From the data below, repeat exactly the lines from the line with "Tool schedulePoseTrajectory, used" to the line with "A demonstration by", both included.

== DATA EXCERPTS ==

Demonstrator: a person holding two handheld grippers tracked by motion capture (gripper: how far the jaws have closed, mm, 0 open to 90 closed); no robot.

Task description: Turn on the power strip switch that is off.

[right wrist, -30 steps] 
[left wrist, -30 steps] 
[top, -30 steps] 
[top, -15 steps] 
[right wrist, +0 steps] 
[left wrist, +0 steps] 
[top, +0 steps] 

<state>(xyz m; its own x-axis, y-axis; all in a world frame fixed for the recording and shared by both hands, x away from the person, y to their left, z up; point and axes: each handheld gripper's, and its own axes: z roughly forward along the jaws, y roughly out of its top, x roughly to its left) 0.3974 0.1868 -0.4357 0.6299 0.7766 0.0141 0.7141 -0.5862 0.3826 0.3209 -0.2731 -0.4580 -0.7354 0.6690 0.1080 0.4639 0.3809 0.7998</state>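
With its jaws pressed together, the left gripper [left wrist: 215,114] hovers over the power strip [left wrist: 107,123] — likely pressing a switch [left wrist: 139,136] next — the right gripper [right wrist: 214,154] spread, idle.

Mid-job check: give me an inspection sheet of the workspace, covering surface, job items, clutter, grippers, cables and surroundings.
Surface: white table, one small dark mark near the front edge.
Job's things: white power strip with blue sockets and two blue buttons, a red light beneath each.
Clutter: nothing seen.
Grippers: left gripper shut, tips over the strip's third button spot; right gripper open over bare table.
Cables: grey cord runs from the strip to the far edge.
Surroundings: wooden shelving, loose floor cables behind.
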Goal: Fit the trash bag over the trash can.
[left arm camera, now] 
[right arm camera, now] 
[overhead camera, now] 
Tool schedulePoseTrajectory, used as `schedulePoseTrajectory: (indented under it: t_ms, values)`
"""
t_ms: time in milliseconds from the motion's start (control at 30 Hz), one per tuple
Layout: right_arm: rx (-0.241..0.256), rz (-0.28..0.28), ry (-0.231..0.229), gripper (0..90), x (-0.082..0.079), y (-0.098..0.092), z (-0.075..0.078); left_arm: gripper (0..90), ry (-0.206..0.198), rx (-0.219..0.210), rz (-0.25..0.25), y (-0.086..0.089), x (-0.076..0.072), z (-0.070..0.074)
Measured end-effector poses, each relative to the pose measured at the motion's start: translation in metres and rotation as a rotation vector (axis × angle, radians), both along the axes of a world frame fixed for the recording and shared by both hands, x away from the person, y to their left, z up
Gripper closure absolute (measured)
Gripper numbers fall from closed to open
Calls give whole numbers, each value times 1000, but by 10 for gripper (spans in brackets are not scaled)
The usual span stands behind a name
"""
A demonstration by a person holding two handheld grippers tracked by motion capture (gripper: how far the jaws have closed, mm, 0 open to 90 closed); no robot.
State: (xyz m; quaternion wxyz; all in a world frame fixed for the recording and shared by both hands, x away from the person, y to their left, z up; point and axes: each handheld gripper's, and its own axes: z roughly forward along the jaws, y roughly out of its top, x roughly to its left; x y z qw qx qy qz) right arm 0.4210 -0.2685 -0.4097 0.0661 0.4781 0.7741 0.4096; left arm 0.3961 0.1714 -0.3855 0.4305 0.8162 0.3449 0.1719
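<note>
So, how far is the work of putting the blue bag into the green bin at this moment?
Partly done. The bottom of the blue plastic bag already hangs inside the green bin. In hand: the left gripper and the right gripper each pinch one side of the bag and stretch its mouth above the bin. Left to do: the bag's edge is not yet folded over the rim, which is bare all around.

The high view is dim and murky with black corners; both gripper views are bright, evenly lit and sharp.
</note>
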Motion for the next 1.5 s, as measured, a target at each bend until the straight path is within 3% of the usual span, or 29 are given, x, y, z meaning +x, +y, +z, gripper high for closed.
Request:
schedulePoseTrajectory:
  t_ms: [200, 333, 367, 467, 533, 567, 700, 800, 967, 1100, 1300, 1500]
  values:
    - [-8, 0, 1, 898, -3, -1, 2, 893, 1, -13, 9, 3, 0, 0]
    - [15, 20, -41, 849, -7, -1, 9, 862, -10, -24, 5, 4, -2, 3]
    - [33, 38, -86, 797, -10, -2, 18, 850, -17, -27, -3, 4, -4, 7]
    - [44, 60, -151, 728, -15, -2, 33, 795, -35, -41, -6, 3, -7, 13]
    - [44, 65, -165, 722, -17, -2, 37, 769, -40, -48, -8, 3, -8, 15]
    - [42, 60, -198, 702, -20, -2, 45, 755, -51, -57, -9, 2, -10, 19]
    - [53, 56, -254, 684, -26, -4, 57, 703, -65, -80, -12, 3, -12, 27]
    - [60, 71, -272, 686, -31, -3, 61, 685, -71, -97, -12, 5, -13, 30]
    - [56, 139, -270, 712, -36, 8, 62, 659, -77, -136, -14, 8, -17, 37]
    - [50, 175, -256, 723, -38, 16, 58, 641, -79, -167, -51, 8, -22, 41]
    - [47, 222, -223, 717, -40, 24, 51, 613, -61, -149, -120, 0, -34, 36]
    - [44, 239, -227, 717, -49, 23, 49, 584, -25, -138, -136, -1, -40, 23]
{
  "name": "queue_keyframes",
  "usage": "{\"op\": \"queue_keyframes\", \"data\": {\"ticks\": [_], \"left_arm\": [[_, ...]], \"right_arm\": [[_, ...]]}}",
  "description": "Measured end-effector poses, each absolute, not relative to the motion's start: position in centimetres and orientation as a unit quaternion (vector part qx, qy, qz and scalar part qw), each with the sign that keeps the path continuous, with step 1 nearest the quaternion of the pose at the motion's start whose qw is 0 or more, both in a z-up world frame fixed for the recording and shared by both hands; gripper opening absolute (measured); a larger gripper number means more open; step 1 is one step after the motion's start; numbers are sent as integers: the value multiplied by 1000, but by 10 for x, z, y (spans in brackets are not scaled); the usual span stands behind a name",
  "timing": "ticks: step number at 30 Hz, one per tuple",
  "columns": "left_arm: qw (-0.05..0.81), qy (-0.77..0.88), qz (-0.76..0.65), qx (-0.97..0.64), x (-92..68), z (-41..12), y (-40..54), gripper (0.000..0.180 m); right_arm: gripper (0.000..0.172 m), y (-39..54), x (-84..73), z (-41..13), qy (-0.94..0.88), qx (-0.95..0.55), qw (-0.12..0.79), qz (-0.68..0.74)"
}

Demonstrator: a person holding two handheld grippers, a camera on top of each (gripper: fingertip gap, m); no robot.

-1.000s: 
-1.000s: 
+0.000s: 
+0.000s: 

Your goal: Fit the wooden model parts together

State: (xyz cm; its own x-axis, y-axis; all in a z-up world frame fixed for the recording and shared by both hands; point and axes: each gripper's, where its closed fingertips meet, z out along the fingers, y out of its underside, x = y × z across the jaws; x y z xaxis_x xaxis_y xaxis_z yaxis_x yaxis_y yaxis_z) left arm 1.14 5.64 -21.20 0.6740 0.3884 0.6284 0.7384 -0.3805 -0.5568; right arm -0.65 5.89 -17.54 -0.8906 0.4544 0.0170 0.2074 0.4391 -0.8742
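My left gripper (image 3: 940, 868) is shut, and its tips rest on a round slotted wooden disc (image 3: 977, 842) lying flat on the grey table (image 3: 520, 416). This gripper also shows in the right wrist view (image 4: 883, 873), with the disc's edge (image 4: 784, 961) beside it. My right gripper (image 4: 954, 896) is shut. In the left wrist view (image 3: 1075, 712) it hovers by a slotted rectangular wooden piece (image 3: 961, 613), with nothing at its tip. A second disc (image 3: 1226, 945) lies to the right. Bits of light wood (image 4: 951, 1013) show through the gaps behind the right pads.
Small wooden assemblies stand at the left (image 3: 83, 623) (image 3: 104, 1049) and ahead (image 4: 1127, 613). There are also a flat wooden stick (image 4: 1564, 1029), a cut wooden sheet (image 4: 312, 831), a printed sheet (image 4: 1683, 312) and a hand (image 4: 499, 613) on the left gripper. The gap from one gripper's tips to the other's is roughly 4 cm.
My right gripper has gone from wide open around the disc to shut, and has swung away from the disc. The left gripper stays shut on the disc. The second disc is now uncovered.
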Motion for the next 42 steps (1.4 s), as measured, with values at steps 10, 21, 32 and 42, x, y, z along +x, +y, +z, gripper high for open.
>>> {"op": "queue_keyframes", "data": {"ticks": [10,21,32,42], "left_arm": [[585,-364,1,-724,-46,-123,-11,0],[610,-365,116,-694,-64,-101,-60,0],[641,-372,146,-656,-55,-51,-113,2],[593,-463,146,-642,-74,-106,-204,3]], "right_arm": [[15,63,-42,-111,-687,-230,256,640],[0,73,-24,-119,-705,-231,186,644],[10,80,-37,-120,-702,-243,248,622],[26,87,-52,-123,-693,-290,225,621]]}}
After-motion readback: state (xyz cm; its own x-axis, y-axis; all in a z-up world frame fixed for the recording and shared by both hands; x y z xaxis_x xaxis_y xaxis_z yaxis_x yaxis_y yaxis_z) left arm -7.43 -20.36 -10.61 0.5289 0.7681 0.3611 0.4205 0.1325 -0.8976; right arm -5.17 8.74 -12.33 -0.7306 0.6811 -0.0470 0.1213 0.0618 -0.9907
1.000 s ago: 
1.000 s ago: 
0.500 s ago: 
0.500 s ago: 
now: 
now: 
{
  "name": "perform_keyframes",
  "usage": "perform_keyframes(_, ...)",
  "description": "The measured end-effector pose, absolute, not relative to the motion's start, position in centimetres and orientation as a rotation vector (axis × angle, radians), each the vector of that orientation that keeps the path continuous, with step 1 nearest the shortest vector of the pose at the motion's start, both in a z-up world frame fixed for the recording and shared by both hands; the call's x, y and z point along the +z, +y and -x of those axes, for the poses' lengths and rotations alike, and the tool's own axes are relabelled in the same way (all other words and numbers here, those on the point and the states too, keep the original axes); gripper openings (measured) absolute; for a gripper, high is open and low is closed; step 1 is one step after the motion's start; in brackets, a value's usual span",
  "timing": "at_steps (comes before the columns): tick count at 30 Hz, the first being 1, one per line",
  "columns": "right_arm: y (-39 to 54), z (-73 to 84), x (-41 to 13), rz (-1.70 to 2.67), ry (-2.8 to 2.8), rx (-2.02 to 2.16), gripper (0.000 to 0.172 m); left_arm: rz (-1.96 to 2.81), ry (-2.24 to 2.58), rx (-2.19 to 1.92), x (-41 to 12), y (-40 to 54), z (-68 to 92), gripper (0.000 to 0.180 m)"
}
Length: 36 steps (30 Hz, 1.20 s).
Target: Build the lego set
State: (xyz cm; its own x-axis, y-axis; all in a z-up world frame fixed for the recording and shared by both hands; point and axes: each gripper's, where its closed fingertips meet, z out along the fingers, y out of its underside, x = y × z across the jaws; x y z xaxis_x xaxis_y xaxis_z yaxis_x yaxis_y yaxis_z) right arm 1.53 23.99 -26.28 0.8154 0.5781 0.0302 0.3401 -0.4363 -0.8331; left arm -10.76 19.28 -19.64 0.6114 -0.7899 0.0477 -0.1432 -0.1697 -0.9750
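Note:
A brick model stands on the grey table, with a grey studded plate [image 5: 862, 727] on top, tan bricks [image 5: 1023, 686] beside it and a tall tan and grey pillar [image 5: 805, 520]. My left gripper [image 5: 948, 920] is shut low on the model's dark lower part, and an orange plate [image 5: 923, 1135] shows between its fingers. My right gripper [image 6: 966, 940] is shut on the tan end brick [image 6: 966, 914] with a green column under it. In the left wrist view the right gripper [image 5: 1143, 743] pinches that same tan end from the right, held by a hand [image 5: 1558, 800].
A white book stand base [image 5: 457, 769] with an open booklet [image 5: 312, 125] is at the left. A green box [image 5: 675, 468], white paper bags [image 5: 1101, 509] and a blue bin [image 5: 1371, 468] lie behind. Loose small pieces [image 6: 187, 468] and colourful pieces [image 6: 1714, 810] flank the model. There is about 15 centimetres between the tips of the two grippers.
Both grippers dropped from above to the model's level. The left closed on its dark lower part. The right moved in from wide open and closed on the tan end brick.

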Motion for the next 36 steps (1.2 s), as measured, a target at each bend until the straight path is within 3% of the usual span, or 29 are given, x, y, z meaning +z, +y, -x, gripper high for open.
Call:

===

**RESULT OF THE EXERCISE:**
Tool schedulePoseTrajectory, used as `schedulePoseTrajectory: (indented under it: t_ms, values)`
"""
t_ms: time in milliseconds from the motion's start (control at 30 Hz), one per tuple
Layout: right_arm: rx (-0.241..0.256), rz (-0.28..0.28), ry (-0.231..0.229), gripper (0..90), x (-0.082..0.079), y (-0.098..0.092), z (-0.075..0.078); left_arm: gripper (0..90), ry (-0.206..0.198), rx (-0.219..0.210), rz (-0.25..0.25), y (-0.086..0.089), x (-0.076..0.072), z (-0.070..0.074)
Measured end-effector poses, each relative to the pose measured at the motion's start: translation in metres and rotation as a rotation vector (axis × angle, radians), both along the axes of a world frame fixed for the recording and shared by both hands, x away from the person, y to their left, z up
Gripper closure absolute (measured)
Gripper numbers fall from closed to open
Calls give whole numbers, each value times 1000, but by 10 for gripper (spans in brackets are not scaled)
The usual span stands behind a name
"""
A demonstration by a person holding two handheld grippers tracked by motion capture (gripper: how far the jaws have closed, mm, 0 open to 90 closed); no robot.

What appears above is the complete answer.